* WORK INSTRUCTIONS
A faithful copy of all the data is required; pictures should not be included.

* DATA BELOW
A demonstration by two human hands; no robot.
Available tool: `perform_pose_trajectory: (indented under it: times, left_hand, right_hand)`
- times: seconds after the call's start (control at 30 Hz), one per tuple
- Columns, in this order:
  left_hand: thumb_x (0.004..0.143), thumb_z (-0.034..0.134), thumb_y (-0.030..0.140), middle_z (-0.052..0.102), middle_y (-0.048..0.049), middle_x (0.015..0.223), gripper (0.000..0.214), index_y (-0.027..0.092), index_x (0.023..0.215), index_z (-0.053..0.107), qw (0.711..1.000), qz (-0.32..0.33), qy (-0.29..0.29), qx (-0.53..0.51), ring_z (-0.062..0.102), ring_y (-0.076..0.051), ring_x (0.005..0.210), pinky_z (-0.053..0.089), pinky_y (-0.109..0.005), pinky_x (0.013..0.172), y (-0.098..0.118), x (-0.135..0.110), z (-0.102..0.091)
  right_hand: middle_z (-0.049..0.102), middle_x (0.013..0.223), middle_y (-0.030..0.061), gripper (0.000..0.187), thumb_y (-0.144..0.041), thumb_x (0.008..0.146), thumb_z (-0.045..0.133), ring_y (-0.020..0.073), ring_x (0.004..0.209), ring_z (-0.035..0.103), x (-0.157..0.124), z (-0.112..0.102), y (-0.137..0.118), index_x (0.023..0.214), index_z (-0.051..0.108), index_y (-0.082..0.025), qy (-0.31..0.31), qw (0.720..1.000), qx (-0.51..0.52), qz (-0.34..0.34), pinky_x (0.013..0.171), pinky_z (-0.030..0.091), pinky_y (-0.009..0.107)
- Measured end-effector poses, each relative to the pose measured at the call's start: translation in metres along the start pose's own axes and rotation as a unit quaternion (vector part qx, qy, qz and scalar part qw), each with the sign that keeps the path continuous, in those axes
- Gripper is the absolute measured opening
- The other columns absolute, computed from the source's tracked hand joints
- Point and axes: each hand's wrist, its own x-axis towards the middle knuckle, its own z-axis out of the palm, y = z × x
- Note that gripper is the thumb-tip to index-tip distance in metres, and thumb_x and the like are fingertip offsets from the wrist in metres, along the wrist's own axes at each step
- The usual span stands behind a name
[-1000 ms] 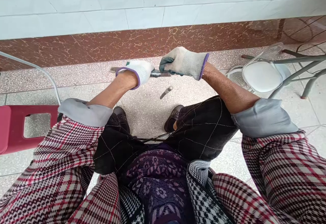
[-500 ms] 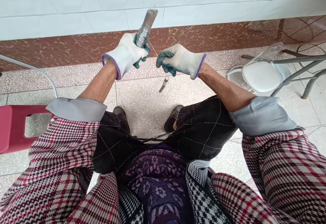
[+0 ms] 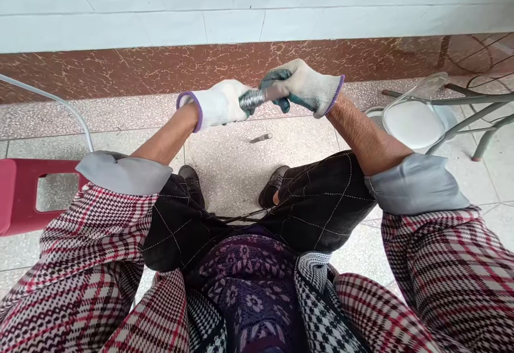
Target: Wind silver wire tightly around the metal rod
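Note:
A brown stick (image 3: 276, 92) with silver wire (image 3: 252, 98) wound round its middle is held nearly level in front of the wall. My left hand (image 3: 228, 101), in a white work glove with dark green palm coating, is closed round the wire-wound part. My right hand (image 3: 299, 88), gloved the same way, has its fingers closed about the bare right end. Below my hands is a small short rod (image 3: 261, 138) with a pale band near one end; whether it rests on the floor or hangs above it I cannot tell.
A red plastic stool (image 3: 24, 203) stands at the left beside a thin grey curved tube (image 3: 60, 104). On the right are a small white-seated chair (image 3: 413, 122) and a grey metal frame (image 3: 488, 109). A tiled wall (image 3: 120, 26) runs across the front.
The stick has gone from nearly upright to almost level, lower and to the right. My right hand has closed on its bare end. The small rod below has turned flatter.

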Motion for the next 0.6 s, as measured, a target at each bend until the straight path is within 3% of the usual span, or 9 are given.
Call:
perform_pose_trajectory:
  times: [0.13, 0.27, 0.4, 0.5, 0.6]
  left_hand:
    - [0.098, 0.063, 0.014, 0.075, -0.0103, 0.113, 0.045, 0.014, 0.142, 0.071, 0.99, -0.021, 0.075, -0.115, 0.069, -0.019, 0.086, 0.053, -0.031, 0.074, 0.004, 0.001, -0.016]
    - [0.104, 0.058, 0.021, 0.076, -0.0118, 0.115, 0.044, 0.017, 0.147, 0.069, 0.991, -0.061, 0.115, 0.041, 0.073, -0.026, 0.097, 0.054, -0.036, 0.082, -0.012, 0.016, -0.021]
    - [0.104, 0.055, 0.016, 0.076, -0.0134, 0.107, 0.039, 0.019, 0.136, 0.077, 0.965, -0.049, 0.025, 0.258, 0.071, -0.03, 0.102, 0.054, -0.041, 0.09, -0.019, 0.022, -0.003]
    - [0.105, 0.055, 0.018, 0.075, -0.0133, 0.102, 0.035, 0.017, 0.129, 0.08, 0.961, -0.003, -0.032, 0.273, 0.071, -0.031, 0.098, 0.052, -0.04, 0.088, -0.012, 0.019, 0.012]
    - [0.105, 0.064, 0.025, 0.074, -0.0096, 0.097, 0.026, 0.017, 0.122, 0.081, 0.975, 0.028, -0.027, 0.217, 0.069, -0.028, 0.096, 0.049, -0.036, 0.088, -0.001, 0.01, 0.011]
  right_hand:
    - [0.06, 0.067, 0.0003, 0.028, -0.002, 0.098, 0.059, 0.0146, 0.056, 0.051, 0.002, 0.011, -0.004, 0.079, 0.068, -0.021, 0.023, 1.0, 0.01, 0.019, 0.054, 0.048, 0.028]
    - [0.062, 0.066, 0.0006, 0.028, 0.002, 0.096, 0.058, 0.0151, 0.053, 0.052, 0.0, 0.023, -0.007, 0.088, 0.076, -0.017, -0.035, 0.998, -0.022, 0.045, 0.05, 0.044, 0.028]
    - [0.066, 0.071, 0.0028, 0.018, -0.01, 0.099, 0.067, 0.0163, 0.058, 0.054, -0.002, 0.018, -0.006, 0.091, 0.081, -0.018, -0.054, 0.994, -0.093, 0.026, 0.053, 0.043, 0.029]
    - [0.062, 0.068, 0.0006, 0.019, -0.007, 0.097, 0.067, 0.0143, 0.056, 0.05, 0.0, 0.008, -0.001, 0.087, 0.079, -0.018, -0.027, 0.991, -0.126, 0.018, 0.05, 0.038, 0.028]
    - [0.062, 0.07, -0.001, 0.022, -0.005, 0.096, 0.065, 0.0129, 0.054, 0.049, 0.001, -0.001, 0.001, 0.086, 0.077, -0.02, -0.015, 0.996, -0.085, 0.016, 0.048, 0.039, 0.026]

* REPLY TO THE TASK
A demonstration by two human hands; no robot.
Available tool: `perform_pose_trajectory: (indented under it: times, left_hand, right_hand)`
- times: seconds after the call's start (control at 30 Hz), one per tuple
- Columns, in this order:
  left_hand: thumb_x (0.004..0.143), thumb_z (-0.034..0.134), thumb_y (-0.030..0.140), middle_z (-0.052..0.102), middle_y (-0.048..0.049), middle_x (0.015..0.223), gripper (0.000..0.214), index_y (-0.027..0.092), index_x (0.023..0.215), index_z (-0.053..0.107), qw (0.711..1.000), qz (-0.32..0.33), qy (-0.29..0.29), qx (-0.53..0.51), ring_z (-0.062..0.102), ring_y (-0.076..0.051), ring_x (0.005..0.210), pinky_z (-0.053..0.089), pinky_y (-0.109..0.005), pinky_x (0.013..0.172), y (-0.098..0.118), x (-0.135..0.110), z (-0.102..0.091)
  right_hand: middle_z (-0.049..0.102), middle_x (0.013..0.223), middle_y (-0.030..0.061), gripper (0.000..0.187), thumb_y (-0.144..0.041), thumb_x (0.008..0.146), thumb_z (-0.045..0.133), ring_y (-0.020..0.073), ring_x (0.004..0.209), ring_z (-0.035..0.103), x (-0.157..0.124), z (-0.112..0.102), y (-0.137..0.118), index_x (0.023..0.214), index_z (-0.051..0.108), index_y (-0.082..0.025), qy (-0.31..0.31), qw (0.720..1.000), qx (-0.51..0.52), qz (-0.34..0.34), pinky_x (0.013..0.171), pinky_z (-0.030..0.091), pinky_y (-0.009..0.107)
- Measured end-effector poses, each relative to the pose measured at the call's start: translation in metres along the start pose's own axes and rotation as a unit quaternion (vector part qx, qy, qz and scalar part qw), each with the sign that keeps the path continuous, in those axes
- Gripper is the absolute measured opening
- The other columns absolute, computed from the source's tracked hand joints
- Point and axes: each hand's wrist, its own x-axis towards the middle knuckle, its own z-axis out of the palm, y = z × x
- Note that gripper is the thumb-tip to index-tip distance in metres, and thumb_x and the like are fingertip offsets from the wrist in metres, along the wrist's own axes at each step
- The usual span stands behind a name
[-1000 ms] 
[-500 ms] 
[+0 ms] 
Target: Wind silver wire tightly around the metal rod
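Note:
A brown stick (image 3: 276, 92) with silver wire (image 3: 252, 98) wound round its middle is held nearly level in front of the wall. My left hand (image 3: 228, 101), in a white work glove with dark green palm coating, is closed round the wire-wound part. My right hand (image 3: 299, 88), gloved the same way, has its fingers closed about the bare right end. Below my hands is a small short rod (image 3: 261, 138) with a pale band near one end; whether it rests on the floor or hangs above it I cannot tell.
A red plastic stool (image 3: 24, 203) stands at the left beside a thin grey curved tube (image 3: 60, 104). On the right are a small white-seated chair (image 3: 413, 122) and a grey metal frame (image 3: 488, 109). A tiled wall (image 3: 120, 26) runs across the front.
The stick has gone from nearly upright to almost level, lower and to the right. My right hand has closed on its bare end. The small rod below has turned flatter.
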
Motion for the next 0.6 s, as measured, a target at each bend until the straight path is within 3% of the usual span, or 9 are given.
Call:
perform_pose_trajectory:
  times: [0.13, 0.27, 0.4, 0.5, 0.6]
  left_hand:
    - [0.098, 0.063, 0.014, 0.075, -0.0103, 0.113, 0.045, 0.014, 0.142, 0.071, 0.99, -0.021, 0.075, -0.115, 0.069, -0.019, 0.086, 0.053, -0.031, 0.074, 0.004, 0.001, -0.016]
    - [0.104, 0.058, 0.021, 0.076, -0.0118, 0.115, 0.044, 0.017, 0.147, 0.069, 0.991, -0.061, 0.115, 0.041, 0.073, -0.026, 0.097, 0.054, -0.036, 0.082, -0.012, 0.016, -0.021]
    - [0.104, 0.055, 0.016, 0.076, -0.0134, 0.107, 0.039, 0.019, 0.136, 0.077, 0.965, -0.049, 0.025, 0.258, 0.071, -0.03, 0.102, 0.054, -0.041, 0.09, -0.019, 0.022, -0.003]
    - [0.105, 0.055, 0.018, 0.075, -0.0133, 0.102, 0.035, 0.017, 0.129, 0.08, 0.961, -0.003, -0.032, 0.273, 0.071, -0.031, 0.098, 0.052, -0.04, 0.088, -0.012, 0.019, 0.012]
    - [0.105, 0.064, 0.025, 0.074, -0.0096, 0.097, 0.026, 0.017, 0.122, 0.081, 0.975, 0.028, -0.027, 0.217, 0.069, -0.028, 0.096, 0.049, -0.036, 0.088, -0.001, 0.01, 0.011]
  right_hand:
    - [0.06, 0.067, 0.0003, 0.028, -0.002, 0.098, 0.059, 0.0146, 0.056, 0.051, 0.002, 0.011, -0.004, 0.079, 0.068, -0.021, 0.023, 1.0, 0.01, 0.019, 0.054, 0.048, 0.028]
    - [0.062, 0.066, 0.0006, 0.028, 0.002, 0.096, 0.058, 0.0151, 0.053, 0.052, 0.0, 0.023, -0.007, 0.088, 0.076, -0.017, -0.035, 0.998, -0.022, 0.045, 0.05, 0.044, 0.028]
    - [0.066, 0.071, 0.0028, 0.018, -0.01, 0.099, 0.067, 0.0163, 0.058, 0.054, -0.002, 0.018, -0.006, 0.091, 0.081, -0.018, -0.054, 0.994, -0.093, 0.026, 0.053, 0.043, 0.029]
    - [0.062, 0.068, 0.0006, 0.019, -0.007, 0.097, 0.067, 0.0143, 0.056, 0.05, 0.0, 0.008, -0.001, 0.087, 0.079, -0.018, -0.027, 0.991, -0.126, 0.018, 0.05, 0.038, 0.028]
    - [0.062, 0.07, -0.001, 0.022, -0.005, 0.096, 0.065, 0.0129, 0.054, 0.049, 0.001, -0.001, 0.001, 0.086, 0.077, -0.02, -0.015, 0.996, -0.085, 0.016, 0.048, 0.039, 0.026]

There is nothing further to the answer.